(Records from a dataset)
◇ ◇ ◇
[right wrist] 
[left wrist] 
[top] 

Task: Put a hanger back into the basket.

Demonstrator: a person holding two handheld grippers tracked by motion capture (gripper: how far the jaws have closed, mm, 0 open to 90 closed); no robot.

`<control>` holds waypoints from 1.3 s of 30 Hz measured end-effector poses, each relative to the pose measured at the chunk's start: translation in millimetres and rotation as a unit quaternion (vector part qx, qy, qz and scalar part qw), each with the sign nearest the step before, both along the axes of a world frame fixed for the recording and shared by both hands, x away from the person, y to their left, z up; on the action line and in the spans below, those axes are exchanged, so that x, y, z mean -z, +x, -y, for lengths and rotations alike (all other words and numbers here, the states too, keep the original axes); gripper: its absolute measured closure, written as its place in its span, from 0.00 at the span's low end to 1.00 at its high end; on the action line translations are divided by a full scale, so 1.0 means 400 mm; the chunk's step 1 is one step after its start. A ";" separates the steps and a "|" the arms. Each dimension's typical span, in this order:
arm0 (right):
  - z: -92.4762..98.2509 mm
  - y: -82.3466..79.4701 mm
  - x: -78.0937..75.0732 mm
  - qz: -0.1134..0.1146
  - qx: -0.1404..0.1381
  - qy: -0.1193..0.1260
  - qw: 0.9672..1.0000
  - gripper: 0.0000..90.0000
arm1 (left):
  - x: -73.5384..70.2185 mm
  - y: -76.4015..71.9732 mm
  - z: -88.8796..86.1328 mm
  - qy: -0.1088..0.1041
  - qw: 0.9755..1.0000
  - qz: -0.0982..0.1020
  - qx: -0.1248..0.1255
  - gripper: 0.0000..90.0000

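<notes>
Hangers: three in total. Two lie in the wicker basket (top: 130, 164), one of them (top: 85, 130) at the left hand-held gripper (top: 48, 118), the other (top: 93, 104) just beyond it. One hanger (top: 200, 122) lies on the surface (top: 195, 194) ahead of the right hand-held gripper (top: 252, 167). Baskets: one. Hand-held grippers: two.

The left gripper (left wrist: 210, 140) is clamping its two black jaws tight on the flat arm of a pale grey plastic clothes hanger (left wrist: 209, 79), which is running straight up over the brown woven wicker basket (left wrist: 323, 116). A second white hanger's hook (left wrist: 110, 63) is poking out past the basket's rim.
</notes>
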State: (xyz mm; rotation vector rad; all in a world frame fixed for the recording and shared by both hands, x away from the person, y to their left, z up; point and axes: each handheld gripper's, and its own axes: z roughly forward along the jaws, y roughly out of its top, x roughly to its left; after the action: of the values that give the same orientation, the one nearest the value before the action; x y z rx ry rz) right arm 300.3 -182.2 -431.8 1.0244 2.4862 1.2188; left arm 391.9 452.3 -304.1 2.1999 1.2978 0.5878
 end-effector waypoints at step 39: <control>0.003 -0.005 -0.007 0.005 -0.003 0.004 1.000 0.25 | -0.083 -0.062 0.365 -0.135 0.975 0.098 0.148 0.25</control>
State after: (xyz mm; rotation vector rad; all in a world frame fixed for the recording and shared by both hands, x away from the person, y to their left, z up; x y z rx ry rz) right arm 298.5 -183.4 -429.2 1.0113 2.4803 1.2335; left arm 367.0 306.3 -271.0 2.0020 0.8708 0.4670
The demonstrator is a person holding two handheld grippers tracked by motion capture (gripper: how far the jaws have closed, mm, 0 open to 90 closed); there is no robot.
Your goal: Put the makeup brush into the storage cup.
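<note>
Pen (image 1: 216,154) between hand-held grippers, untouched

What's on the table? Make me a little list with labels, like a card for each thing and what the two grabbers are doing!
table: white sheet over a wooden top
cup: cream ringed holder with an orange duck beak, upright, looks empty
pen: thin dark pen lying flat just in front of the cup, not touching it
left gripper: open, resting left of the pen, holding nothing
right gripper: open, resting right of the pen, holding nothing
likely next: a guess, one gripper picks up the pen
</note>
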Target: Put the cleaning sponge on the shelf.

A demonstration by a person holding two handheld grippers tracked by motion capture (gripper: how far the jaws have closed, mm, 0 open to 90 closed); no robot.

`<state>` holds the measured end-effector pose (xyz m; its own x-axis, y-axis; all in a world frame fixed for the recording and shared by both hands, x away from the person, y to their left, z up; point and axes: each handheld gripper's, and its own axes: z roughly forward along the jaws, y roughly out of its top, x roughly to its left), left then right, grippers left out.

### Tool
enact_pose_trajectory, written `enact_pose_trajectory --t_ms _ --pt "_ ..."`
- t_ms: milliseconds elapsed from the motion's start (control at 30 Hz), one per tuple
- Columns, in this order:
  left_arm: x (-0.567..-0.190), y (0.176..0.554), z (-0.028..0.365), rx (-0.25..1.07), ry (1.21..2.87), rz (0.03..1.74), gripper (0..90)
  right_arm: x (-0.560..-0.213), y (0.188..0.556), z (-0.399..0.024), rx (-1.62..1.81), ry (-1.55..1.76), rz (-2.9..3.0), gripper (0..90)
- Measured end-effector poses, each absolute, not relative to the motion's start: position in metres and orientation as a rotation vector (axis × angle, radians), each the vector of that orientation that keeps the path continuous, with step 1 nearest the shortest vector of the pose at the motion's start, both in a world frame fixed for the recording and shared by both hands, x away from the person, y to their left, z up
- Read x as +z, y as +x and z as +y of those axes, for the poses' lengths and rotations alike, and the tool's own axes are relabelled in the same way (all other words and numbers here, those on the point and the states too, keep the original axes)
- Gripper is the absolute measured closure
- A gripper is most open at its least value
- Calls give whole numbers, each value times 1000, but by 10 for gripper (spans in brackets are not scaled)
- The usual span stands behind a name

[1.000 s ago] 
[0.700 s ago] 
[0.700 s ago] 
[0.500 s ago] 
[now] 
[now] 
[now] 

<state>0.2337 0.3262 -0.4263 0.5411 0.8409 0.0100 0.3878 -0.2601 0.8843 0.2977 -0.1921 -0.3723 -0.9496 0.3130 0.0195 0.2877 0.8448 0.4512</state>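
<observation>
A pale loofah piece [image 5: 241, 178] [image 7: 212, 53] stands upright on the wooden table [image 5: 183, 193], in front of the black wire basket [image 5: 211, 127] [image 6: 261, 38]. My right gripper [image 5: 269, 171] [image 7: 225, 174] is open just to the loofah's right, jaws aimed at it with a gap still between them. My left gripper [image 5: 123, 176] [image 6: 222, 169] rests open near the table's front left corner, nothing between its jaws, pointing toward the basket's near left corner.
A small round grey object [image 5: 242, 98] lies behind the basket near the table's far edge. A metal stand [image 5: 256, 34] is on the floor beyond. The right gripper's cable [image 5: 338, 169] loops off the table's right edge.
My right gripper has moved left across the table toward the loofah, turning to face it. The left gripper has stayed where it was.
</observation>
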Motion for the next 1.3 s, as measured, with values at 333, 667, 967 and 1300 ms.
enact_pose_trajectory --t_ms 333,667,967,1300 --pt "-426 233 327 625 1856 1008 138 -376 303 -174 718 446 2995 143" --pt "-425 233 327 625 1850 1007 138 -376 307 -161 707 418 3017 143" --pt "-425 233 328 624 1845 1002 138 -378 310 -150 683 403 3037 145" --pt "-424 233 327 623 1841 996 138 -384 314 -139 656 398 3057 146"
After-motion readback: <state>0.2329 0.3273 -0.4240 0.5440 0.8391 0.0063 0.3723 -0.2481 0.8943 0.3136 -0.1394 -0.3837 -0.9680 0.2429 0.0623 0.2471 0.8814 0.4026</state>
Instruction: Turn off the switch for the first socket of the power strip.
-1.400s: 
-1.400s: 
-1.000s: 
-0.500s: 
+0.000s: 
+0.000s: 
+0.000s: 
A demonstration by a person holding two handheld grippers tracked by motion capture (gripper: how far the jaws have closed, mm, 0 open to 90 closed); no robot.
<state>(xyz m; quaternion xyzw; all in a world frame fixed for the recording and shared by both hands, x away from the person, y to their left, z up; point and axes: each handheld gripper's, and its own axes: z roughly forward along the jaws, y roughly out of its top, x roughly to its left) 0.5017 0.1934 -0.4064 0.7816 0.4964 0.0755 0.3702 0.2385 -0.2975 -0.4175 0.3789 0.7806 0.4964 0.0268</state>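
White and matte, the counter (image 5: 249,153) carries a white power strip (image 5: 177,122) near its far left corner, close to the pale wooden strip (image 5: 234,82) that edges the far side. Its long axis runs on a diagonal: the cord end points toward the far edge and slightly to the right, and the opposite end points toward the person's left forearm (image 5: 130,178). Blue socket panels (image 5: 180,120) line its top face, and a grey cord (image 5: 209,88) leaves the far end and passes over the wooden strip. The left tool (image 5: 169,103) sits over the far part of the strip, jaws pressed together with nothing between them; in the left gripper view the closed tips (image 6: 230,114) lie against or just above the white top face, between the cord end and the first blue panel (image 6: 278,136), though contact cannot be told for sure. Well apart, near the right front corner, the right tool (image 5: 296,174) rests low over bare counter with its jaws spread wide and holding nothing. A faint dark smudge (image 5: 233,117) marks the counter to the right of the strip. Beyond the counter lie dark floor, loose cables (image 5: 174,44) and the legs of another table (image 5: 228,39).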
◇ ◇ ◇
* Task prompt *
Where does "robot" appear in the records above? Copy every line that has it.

* Result below *
Demonstrator: a person holding two handheld grippers tracked by motion capture (gripper: how far the jaws have closed, mm, 0 open to 90 closed); no robot.
The demonstrator is a person holding two handheld grippers tracked by motion capture (gripper: how far the jaws have closed, mm, 0 open to 90 closed); there is no robot.
A demonstration by a person holding two handheld grippers tracked by motion capture (gripper: how far the jaws have closed, mm, 0 open to 90 closed); no robot.
A demonstration by a person holding two handheld grippers tracked by motion capture (gripper: how far the jaws have closed, mm, 0 open to 90 closed); no robot.

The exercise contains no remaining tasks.